Książki o smokach to coś, co lubi wielu czytających fantastykę. Szukamy ich w baśniach, legendach i wypatrujemy na okładkach. Barbara Sadurska wykorzystała ten motyw, już samym tytułem przyciągając naszą uwagę. W „Srebrnym Smoku” będziemy jednak poznawać te bestie niemal wyłącznie z opowieści. W tekście poznajemy Matyldę, która marząc o wakacyjnym wyjeździe do Japonii, finalnie ląduje w domu swojego dziadka (za to znającego się na wschodniej technice parzenia herbaty i robieniu sushi). Dzidek jest wprawnym bajarzem, więc między stronami znajdziemy kilka nawiązań do klasyków. Jest tam wtrącenie o Don Kichocie, o wyprawie Sindbada Żeglarza i Odyseuszu oraz o potężnym smoku Watatsumi. Pojawia się również ciekawy motyw garbatego smoka, którego historia, poza kalectwem, jest naznaczona empatią i mądrością.
Zanim jeszcze dobierzemy się do treści możemy obejrzeć kilka ciekawych szkiców smoczych głów, oczu czy kończyn, które znajdziemy później na początku każdego z rozdziałów (oznaczonych czarnymi stronami dla wyraźnego odróżnienia). Ilustracje są bogate w kolory lub są samymi, wyraziście zaznaczonymi szkicami.
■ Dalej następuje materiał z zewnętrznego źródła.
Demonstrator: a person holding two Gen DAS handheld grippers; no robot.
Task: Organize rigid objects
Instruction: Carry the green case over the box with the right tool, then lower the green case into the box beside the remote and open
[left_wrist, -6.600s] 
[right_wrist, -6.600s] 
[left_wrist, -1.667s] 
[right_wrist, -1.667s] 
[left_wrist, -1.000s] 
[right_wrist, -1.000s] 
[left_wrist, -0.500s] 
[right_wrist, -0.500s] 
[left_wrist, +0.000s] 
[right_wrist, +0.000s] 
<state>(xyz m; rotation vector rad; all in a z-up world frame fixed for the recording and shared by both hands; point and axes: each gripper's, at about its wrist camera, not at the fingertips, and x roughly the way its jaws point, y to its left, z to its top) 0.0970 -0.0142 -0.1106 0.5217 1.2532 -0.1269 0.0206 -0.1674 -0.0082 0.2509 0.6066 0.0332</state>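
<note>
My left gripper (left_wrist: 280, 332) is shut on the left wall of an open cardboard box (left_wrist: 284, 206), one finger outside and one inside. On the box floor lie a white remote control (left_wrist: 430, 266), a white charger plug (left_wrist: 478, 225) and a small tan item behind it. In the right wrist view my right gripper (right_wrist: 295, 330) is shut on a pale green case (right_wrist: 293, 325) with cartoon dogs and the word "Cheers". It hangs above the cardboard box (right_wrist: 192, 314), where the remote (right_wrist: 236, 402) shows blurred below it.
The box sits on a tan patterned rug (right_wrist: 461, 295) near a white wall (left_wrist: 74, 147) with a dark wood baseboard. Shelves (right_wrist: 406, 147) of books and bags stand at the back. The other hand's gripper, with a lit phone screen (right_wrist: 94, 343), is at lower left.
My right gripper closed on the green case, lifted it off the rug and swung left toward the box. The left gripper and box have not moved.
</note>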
Ich autor – Marcin Minor, ma dobrą rękę do detali – wspaniałe smoki, zdobienia oraz rycerskie zbroje. Dla mnie jednak główne postaci – dziadka i dziewczynek są mocno odpychające (i skąd te zielone włosy u Saszy?). Czcionka jest duża, więc tekst można odczytać bardzo sprawnie i szybko.
Podobał mi się motyw antykwariatu i perły, którą tak bardzo pragnęła mieć dziewczynka. Miejscami czuć w tekście młodzieńczy zew przygody, kiedy Matylda naprawiała rower, by pomknąć na nim po leśnych ścieżkach albo gdy razem z Saszą remontowała jacht, zamierzając wypłynąć nim na morze. Finalnie mam jednak wrażenie, że czytelnik dostaje zbyt mało.
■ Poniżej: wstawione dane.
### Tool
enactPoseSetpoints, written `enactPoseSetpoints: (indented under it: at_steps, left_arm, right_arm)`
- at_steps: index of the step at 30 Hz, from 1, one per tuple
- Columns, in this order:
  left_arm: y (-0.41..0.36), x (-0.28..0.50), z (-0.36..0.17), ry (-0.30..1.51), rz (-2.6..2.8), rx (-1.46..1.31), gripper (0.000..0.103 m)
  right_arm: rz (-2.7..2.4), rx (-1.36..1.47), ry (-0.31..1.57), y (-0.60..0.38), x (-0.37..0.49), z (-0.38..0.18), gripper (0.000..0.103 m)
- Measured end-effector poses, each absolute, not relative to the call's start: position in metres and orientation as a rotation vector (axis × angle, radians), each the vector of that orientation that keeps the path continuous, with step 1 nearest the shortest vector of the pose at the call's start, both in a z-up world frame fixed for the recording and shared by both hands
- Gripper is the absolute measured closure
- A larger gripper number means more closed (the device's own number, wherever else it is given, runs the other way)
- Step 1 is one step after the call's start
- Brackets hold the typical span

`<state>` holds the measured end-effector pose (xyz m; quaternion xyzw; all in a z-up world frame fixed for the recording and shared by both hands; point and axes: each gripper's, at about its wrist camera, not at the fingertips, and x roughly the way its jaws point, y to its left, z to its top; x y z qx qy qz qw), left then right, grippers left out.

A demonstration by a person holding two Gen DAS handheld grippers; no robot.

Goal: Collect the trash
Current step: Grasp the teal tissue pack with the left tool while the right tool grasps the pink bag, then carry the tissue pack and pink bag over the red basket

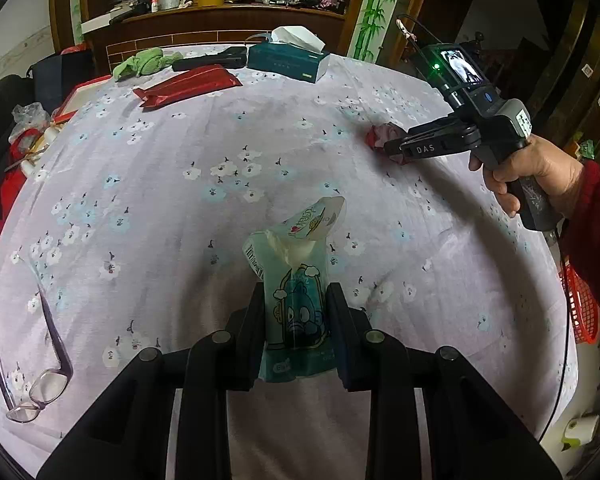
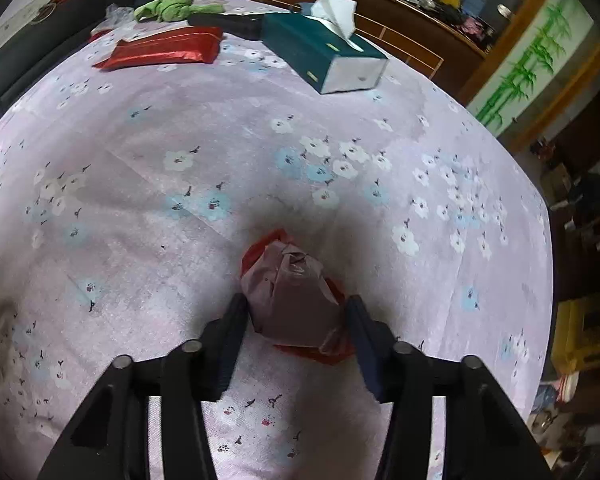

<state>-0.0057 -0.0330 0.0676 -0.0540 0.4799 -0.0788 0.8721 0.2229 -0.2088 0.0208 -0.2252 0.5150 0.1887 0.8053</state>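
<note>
Wrapper (image 1: 296,304) pinched in left jaws | red wad (image 2: 296,300) between parted right jaws | glasses (image 1: 40,392) left-view only

Both fisheye views are lit softly and evenly from above, with the floral tablecloth (image 1: 160,168) rendered bright and a little washed out near the bottom edge, while the room behind is left dim. Broad, soft-edged shadows are cast on the cloth: a dark patch around the crumpled red wrapper (image 2: 292,296) in the right wrist view, and a long curved band under the right gripper (image 1: 396,148) in the left wrist view. Strong barrel distortion and black vignetting are seen at the corners; the tissue box (image 2: 324,56) and right-hand background are smeared by slight blur, and the gripper screen is blown out.
</note>
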Motion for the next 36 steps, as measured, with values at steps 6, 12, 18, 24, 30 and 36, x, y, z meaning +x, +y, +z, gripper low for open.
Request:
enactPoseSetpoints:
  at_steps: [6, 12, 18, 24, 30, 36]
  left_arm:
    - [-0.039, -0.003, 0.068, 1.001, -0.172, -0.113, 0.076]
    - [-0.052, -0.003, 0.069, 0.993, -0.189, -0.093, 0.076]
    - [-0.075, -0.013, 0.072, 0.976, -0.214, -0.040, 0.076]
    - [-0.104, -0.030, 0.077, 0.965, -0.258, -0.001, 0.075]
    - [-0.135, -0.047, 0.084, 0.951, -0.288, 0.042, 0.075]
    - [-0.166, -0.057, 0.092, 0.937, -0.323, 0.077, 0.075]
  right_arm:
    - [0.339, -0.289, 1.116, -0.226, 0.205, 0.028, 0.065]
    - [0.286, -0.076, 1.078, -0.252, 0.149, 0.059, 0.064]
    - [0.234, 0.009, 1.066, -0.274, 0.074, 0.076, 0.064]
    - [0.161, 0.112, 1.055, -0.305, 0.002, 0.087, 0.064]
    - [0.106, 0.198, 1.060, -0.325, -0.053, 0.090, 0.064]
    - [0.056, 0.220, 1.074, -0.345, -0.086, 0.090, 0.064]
Trudno nie zauważyć, że cała książka jest właściwie wstępem do II tomu. Nie ma tu konkretów, tylko zarys postaci i miejsca wydarzeń oraz przesłanki, nawiązania i sekrety, które zostaną zapewne wyjaśnione w drugiej części. Jedyną bardziej dramatyczną akcją jest ratowanie Matyldy i przy tym ciężko nie poznać, że motyw ma na celu głównie zaprezentowanie schematu postępowania ratowniczego w przypadku tonącego oraz sposobu na ułożenie człowieka w pozycji bocznej ustalonej. Wiedza cenna, ale dość niezgrabnie przemycona.
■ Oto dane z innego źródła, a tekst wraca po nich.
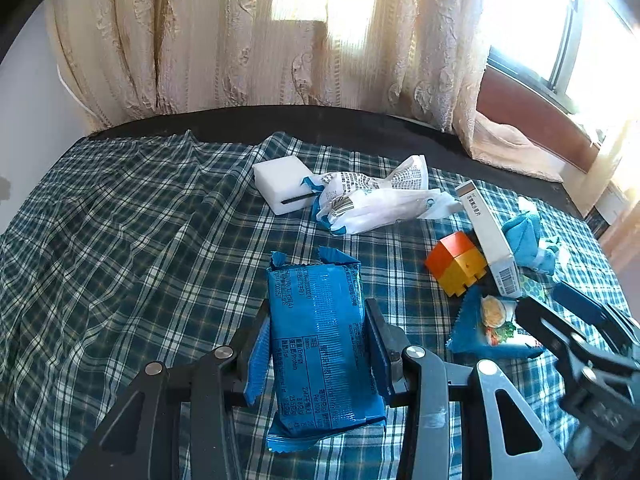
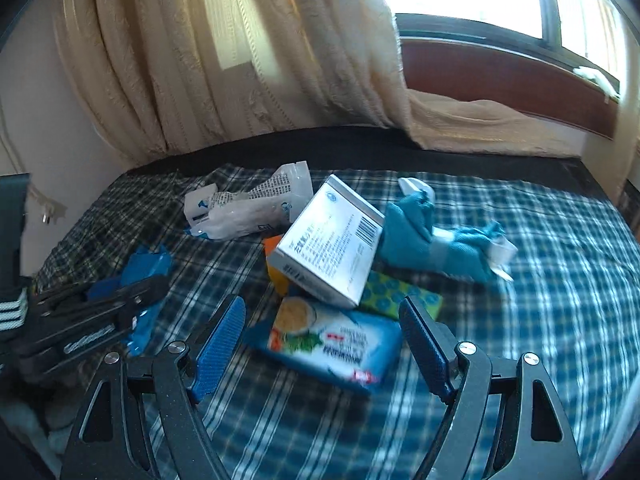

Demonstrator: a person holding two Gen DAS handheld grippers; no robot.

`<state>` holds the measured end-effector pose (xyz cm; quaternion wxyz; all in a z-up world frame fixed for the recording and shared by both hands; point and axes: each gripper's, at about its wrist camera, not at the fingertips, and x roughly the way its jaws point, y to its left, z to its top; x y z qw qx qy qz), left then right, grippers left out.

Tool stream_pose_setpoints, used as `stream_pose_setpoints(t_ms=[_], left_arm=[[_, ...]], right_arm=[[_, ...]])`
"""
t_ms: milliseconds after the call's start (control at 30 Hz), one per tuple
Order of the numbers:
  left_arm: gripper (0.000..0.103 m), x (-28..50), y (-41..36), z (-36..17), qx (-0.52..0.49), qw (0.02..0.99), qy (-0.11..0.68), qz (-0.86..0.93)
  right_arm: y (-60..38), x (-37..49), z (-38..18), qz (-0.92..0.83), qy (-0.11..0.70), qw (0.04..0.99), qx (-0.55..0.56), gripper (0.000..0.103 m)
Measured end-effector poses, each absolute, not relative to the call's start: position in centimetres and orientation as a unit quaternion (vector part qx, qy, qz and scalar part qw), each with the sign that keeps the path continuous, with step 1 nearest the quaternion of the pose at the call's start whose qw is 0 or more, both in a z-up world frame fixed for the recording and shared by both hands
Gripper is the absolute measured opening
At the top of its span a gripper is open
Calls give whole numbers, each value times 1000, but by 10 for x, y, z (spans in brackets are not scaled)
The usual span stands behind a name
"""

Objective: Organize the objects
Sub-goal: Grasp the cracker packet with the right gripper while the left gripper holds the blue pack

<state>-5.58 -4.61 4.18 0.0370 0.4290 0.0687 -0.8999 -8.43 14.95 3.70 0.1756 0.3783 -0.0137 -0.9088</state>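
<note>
Left wrist view: checked cloth (image 1: pixel 120 240) covers the whole surface, rumpled into ridges toward nine o'clock, and any packet slid across those folds could snag. Next down in size, the blue packet (image 1: pixel 320 344) sits clamped across its width in the left tool (image 1: pixel 318 344); the wrapper is slick and soft, so it may squirm out or crush if squeezed harder. Over at three o'clock the white box (image 2: pixel 332 244) leans tilted on the orange and yellow block (image 1: pixel 456 264), ready to topple. Right tool (image 2: pixel 322 344), jaws wide and empty, straddles the noodle packet (image 2: pixel 328 344) without touching; its far finger is close under that box, so a careless close could knock it over.
</note>
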Motion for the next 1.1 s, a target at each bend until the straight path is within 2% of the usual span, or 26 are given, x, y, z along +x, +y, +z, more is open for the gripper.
stream_pose_setpoints(t_ms=[333, 633, 867, 933, 1100], left_arm=[[45, -55, -45, 41, 432, 36, 68, -898], [45, -56, -46, 41, 434, 36, 69, -898], [45, -55, -45, 41, 433, 34, 69, -898], [45, -55, -45, 41, 434, 34, 69, -898], [45, -55, -43, 41, 435, 32, 69, -897]], right_arm=[[148, -101, 19, -889, -6, 205, 410, 81], [144, -70, 11, -871, 6, 233, 432, 81], [128, -65, 6, -877, 38, 214, 428, 80], [124, -69, 5, -881, 51, 202, 425, 78], [117, -77, 2, -887, 73, 174, 422, 55]])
Treść jest przystosowana dla dzieci, może być dobrą przygodą dla młodszego czytelnika (szczególnie takiego, który jak główna bohaterka rysuje smoki na marginesach swoich zeszytów). Kontynuacją książki jest 152-stronicowa powieść „Rada smoków” (warto od razu mieć ze sobą dwa tomy, bo pierwszy kończy się w dość irytującym momencie). Oba tytuły znajdziecie w Bibliotece Dziecięco-Młodzieżowej.